“Let there be light! said God; and forthwith light
Ethereal, first of things, quintessence pure,
Sprung from the deep; and from her native east
To journey through the aery gloom began,
Spher’d in a radiant cloud; (for yet the sun
Was not;) she in a cloudy tabernacle
Sojourn’d the while.”
Light, after a short progression, concentrated in the sun, the common centre of our system; the various parts of this system, by his central light or fire, are balanced, and, by mutual attraction, move in the expanse, according to fixed laws, or determined distances.[38]
Light was once considered to be a property or quality of matter only; but more recently it has been discovered to be a body, a very subtile fluid, consisting of minute particles. We have no certain knowledge of its nature; though a collection of its rays make other things visible, yet its constituent parts themselves are most exquisitely small, and quite imperceptible; and therefore it approaches the nearest to the nature of spirit.[39]

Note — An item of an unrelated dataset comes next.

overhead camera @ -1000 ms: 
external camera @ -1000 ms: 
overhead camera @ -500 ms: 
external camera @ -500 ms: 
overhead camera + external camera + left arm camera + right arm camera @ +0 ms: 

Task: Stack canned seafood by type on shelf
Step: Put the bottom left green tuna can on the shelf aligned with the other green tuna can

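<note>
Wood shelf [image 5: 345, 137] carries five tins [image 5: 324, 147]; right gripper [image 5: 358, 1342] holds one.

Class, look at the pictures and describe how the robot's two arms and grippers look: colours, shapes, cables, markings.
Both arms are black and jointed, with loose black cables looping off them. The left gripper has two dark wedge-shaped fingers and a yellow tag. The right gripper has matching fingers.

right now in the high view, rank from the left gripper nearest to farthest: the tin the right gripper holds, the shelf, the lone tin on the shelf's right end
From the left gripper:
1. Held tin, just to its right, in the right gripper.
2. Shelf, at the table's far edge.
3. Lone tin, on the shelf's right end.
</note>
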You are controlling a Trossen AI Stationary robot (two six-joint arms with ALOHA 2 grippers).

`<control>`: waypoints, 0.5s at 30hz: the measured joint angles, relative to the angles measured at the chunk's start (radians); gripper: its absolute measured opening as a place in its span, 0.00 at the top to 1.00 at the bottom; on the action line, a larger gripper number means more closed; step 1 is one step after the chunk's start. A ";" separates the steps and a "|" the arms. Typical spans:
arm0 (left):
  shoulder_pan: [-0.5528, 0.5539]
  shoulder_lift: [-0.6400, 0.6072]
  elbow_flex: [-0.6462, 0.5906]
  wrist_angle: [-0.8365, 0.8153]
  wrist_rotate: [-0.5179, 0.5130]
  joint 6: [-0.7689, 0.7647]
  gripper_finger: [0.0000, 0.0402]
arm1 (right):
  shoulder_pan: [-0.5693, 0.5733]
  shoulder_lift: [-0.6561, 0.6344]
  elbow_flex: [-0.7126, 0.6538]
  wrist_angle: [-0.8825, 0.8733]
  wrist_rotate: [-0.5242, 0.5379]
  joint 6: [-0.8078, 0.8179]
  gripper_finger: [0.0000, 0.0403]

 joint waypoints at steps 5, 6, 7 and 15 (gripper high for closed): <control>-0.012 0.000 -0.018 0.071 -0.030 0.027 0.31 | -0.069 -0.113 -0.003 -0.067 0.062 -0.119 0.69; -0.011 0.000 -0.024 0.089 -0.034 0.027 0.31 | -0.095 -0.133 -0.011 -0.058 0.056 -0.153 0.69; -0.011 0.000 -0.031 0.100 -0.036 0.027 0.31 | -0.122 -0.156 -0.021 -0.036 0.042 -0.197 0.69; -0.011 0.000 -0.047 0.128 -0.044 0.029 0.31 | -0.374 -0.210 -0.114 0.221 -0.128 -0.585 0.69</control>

Of all material bodies, light is the most simple. Most others are compounded of several parts, not only of different, but sometimes of contrary natures: but light is an unmixed body. It is also a most pure matter; It has no defilement in itself, neither is it capable of contracting pollution from other objects. When it shines upon a dunghill or sepulchre, which sends forth the most offensive effluvia, it still remains uncontaminated.